◆ EXERCISE GOAL ◆
Search the listing for the word "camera" and return each line that contains it.

◆ INFORMATION SUPPLIED ◆
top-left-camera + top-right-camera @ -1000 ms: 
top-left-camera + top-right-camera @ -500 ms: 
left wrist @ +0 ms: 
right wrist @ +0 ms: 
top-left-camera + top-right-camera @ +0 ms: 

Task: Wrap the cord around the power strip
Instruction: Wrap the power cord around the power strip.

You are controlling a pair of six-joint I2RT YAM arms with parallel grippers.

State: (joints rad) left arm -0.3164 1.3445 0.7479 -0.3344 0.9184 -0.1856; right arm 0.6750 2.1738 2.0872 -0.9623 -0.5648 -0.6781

◆ ANSWER TO THIS PROBLEM ◆
top-left-camera + top-right-camera @ -1000 ms: 
top-left-camera + top-right-camera @ -500 ms: 
top-left-camera + top-right-camera @ +0 ms: 

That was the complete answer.